Texto de apoio para o Bate-Papo com Ivam Cabral sobre o tema: Transformação da realidade social e cultual por meio de ações Artístico-Pedagógicas

Publicado em: 23/03/2010

IC – Muito trash. Os travestis barra-pesada enfrentavam a gente. Sentavam-se ali na praça e dominavam, mandavam naquilo. Os traficantes da praça também começaram a prestar atenção na gente. Quer dizer, fomos pressionados por todos os lados. E apesar disso inauguramos o Espaço dos Satyros no dia 1° de dezembro de 2000. Foi bacana, a imprensa deu-nos um espaço legal.

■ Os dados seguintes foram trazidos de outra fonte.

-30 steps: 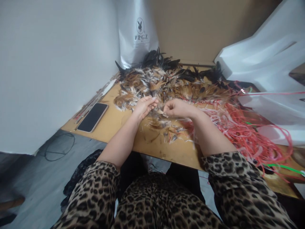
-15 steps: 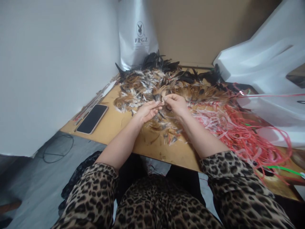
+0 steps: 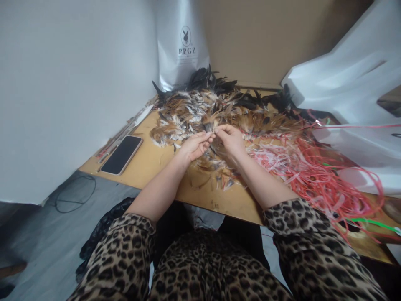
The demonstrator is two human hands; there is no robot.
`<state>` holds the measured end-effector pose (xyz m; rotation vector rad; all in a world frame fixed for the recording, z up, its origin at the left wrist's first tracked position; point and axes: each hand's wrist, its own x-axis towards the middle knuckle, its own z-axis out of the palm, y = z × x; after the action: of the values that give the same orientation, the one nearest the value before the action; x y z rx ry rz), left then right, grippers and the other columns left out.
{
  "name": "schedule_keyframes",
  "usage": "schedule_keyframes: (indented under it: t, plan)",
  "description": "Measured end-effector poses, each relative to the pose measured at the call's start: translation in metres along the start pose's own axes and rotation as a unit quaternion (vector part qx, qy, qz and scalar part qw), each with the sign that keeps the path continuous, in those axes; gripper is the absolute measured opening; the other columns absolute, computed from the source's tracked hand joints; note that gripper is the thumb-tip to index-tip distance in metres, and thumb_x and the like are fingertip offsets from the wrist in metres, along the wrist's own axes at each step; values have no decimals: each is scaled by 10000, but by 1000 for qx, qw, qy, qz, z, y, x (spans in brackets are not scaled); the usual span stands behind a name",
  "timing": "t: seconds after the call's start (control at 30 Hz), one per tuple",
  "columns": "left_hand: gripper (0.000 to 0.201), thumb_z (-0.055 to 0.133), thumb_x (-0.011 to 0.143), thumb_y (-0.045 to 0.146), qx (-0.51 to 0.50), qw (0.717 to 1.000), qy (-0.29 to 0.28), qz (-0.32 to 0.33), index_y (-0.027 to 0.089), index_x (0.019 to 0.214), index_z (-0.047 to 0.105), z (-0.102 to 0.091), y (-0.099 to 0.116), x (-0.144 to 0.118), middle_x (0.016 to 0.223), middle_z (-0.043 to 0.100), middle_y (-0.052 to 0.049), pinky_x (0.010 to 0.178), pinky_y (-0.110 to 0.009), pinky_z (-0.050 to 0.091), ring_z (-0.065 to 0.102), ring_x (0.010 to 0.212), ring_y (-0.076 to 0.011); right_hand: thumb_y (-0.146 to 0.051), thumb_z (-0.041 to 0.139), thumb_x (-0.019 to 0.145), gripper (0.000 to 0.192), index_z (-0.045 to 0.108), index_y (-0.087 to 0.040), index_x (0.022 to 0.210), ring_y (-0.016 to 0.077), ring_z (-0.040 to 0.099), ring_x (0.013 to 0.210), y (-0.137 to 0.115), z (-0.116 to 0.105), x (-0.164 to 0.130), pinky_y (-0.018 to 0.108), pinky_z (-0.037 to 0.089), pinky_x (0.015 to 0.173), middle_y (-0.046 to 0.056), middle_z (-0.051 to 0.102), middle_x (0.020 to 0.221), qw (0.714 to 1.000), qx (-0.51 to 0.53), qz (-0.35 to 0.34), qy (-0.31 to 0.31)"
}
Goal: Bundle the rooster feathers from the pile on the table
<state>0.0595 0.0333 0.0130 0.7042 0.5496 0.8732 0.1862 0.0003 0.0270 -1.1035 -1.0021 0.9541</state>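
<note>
**Feathers pinched between two hands at the near edge of the heap**

Feathers (image 3: 216,110), brown, tan, white and black, lie in a broad heap across the far half of the wooden table (image 3: 156,167). The person's two hands meet at the heap's near edge, fingertips almost touching one another. Left hand (image 3: 196,145) is curled with thumb and fingers drawn together in a pinch; right hand (image 3: 230,138) is curled the same way, knuckles up, its fingertips facing the left ones. Something small from the pile sits between the two pinches, most likely a feather or a few, but it is too small and too hidden by the fingers to make out. More loose feathers lie directly under and just in front of both hands, so the heap touches them from beyond and below.

To the right of the right forearm sprawls a tangle of red and pink plastic strips (image 3: 313,171), overlapping the feathers' edge. A dark phone (image 3: 122,154) lies flat on the table, well to the left of the left hand. A white bag (image 3: 183,44) printed with a rabbit logo stands upright behind the heap against the wall.
</note>
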Motion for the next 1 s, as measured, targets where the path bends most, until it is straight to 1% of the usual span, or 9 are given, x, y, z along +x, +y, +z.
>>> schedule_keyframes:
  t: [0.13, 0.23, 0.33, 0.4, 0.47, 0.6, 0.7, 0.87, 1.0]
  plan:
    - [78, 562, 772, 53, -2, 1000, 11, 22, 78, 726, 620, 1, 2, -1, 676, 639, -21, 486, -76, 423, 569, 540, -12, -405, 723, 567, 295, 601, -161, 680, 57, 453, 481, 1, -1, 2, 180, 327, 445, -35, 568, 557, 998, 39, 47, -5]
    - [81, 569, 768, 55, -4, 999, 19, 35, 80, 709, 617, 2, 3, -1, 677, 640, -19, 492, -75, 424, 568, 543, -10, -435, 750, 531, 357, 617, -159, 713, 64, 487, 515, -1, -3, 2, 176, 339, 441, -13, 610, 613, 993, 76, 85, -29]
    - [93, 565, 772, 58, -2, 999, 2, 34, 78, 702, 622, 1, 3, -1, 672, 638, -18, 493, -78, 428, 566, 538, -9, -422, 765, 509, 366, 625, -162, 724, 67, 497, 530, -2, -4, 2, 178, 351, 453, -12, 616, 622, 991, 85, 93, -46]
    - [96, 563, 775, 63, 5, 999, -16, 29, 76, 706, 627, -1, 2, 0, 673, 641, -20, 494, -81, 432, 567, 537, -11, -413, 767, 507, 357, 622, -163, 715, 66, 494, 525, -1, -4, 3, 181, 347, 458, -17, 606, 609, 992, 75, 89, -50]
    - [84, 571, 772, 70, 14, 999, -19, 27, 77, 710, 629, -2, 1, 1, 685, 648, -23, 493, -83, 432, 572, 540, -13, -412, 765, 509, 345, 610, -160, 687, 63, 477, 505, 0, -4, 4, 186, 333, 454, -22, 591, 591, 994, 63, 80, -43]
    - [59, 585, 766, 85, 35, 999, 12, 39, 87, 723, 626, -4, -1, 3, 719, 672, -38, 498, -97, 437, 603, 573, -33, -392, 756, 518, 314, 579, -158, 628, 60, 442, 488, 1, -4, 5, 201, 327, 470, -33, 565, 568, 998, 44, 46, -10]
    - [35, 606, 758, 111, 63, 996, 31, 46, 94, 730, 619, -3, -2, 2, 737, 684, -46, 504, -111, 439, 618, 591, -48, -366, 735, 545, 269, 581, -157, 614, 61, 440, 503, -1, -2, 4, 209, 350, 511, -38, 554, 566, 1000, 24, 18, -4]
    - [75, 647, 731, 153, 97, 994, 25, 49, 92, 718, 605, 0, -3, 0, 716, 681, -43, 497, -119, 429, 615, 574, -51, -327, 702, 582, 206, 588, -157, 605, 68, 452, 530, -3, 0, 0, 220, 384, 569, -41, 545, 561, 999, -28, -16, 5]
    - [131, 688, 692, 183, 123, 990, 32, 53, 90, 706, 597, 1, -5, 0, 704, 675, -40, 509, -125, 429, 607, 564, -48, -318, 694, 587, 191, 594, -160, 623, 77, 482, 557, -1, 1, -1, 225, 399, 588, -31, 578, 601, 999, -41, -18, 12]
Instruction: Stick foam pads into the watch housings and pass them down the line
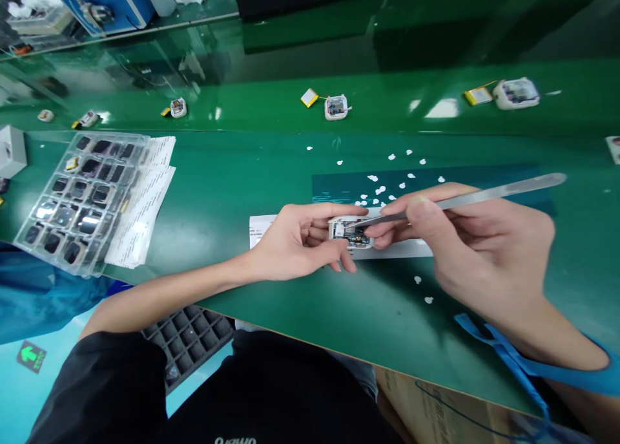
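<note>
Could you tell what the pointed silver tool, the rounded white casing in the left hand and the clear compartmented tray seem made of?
Pointed silver tool: probably steel, satin, from its grey sheen.
Rounded white casing: likely moulded plastic, judging by its even wall; gloss unclear.
Clear compartmented tray: seemingly glossy plastic, see-through with bright edges.

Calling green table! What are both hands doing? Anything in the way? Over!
Left hand: holding open white case. Right hand: holding metal tool, pointed into case. Loose white tabs nearby, seemingly not in the way.
</note>
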Demonstrator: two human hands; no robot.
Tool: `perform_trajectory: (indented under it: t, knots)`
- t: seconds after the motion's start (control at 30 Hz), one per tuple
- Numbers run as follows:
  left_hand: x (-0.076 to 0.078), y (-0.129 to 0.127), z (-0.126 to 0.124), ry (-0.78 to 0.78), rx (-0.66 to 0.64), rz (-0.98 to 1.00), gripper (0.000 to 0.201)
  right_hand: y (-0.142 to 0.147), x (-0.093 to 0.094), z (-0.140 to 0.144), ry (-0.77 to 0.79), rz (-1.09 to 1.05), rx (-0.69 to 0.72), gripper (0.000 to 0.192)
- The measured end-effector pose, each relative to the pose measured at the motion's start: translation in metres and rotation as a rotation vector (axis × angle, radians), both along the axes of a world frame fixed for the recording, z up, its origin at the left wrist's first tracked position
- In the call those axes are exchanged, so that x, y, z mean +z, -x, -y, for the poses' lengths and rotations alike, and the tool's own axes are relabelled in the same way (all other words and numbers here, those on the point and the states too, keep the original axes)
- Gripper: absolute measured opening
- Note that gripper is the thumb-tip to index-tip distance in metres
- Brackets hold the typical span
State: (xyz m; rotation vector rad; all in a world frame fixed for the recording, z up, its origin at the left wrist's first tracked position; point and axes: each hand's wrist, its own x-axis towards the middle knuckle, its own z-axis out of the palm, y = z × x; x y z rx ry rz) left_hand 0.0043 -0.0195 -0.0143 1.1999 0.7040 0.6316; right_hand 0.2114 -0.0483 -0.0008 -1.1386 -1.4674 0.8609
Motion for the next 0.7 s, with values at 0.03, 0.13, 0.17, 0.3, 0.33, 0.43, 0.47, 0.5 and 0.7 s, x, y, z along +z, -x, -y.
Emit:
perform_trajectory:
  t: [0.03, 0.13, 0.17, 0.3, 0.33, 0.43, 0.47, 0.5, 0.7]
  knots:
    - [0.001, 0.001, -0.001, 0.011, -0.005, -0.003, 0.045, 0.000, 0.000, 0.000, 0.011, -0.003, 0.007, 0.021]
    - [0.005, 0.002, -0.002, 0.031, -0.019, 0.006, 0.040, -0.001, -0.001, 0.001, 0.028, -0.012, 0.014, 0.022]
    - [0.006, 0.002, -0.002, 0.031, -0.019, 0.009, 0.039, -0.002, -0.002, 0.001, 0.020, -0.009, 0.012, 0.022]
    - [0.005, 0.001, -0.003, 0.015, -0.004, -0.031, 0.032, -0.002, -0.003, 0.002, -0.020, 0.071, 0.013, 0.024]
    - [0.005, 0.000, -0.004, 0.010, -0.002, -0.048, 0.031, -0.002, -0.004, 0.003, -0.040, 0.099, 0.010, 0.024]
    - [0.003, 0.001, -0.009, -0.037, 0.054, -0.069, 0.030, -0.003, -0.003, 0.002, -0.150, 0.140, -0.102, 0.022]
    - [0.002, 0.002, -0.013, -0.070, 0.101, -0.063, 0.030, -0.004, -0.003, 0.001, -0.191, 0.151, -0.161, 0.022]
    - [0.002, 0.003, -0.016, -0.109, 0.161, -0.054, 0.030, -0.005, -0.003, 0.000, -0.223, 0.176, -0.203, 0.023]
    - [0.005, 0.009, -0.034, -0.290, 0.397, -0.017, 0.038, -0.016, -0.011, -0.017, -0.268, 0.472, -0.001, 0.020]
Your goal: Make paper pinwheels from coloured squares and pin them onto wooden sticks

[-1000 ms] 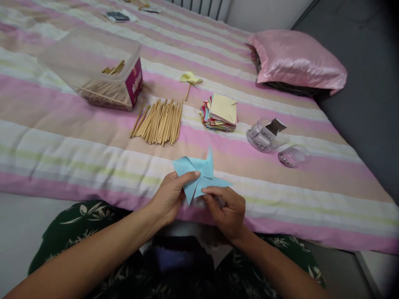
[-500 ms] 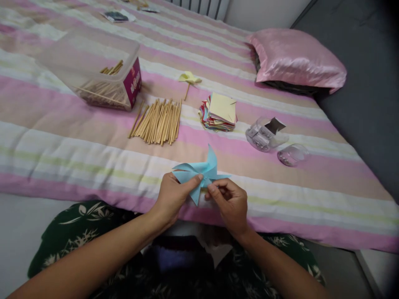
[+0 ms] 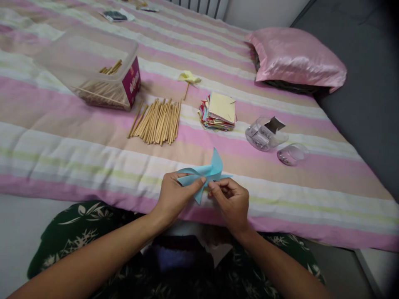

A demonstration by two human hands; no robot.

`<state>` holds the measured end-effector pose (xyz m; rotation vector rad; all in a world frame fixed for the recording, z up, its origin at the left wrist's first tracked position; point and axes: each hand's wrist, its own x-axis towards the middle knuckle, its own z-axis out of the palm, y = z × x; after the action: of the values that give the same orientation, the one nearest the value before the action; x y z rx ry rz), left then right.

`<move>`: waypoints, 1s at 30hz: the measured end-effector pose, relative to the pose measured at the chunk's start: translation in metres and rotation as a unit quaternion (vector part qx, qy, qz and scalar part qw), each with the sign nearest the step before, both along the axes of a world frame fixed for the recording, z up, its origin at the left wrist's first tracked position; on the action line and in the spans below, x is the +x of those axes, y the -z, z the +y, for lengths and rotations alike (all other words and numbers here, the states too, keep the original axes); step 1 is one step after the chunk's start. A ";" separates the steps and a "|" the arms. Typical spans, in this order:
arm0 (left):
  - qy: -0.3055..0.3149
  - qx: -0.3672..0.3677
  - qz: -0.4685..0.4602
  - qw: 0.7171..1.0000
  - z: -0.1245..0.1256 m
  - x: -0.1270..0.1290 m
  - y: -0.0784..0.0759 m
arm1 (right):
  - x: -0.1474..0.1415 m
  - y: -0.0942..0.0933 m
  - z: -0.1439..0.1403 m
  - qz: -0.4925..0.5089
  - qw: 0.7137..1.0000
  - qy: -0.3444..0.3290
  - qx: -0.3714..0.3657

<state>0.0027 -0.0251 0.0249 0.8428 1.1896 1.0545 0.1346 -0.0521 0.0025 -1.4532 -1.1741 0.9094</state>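
Between my hands is a light blue paper pinwheel (image 3: 215, 166), its blades folded in and their tips pointing outward. My left hand (image 3: 177, 195) is closed on its left side, with the thumb pressed near the centre. The fingertips of my right hand (image 3: 230, 199) are pinched together at the pinwheel's right side, close to the centre; whether something small is in that pinch is hidden. Beyond my hands lie a row of wooden sticks (image 3: 157, 122) and a stack of coloured paper squares (image 3: 222, 107) with a pale yellow one on top.
A yellow pinwheel on a stick (image 3: 188, 77) lies farther back. At left, a clear plastic box (image 3: 130, 85) on its side holds more sticks. Two small clear containers (image 3: 263, 135) with tiny metal pieces are at right. A pink pillow (image 3: 299, 56) rests on the striped bedspread (image 3: 311, 187).
The blue pinwheel has tilted and shifted slightly to the right in my left hand. My right fingertips have moved a little higher beside its centre.
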 end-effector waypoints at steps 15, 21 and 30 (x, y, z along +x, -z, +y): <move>0.021 0.026 0.042 0.999 0.001 -0.001 0.002 | 0.003 0.001 0.002 -0.051 0.998 0.012 0.021; -0.002 0.008 0.031 0.999 0.001 0.002 0.001 | 0.004 0.001 0.004 -0.052 0.998 -0.005 0.036; -0.014 -0.073 -0.116 0.990 0.002 0.000 0.006 | 0.000 -0.001 0.003 0.074 0.995 0.006 0.059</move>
<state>0.0028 -0.0234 0.0188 0.5740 1.0691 1.0453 0.1349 -0.0493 0.0033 -1.2747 -1.0893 0.9096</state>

Estava montado então nosso projeto, com o Retábulo da avareza, luxúria e morte em cartaz. Foi muito difícil, no entanto, porque daí acordamos para a realidade: a dificuldade de atrair o público. Daí, fiz o trabalho de ligar para todo mundo, convidar as pessoas. E ouvia delas coisas como: “Não vou ao centro”, ou percebemos, ao contatar essas pessoas, que estávamos em um lugar perigoso, estranho, difícil, ao qual muita gente se recusava a ir. Daí chegamos a 2001 sabendo que teríamos essas complicação. Tivemos que negociar inclusive com os meninos de rua que dominavam a praça. Era tudo muito escuro. Pedíamos para a Prefeitura trocar as lâmpadas queimadas. Eles resistiam, não vinham imediatamente, mas enfim apareciam, trocavam as lâmpadas durante o dia, elas acendiam por volta das seis horas, sete horas, e os traficantes mandavam quebrar todas. No dia seguinte, ligávamos para a Prefeitura, demoravam mais não sei quanto para vir, colocavam as lâmpadas, os traficantes quebravam de novo.

O lugar era muito escuro e eles enfrentavam a gente de frente. Sentavam na mureta em frente ao Espaço dos Satyros marcando a gente, encarando, fazendo cara feia, ameaçando. Resolvi chegar para conversar, e foi bacana esse processo, porque começamos um diálogo. Entre mim e o outro só o que faltava era um cumprimento, então eu chegava: “Olá, tudo bem, como é teu nome?” Eles ficavam completamente perdidos, balbuciavam um nome. Muitos perguntavam: “Por que você quer saber meu nome?” Porque era tão esquisito isso pra eles, parece que nunca ninguém chegava e queria saber quem eles eram, mas mudava alguma coisa a partir daí. E percebi então que era uma questão de relação.

Chegou um momento em que o Rodolfo chegou a se preocupar: “Olha o que você está fazendo”. Mas eu sabia que eu queria uma relação de cúmplices. E foi bacana. Acho que se criou aí uma forma de amizade. E eles passaram depois de determinado momento a nos proteger. Até hoje temos o Ricardo, que é daquele tempo. Digo que ele é um anjo da Praça Roosevelt. É o único que ficou daquela turma. Cuidava da gente. Se alguém queria mexer nos carros, impedia:” o carro do Ivam não pode mexer, dos amigos do Ivam não pode mexer, do pessoal do teatro não pode mexer”. Ele virou um amigo. E mais tarde essa proteção deixou de ser necessária, mas conquistamos isso quando foi preciso.

Fragmento de texto extraído do livro Cia de Teatro Os Satyros:um palco visceral, de Alberto Guzik, publicado pela Imprensa Oficial do Estado de São Paulo no ano de 2006, páginas 211 – 213.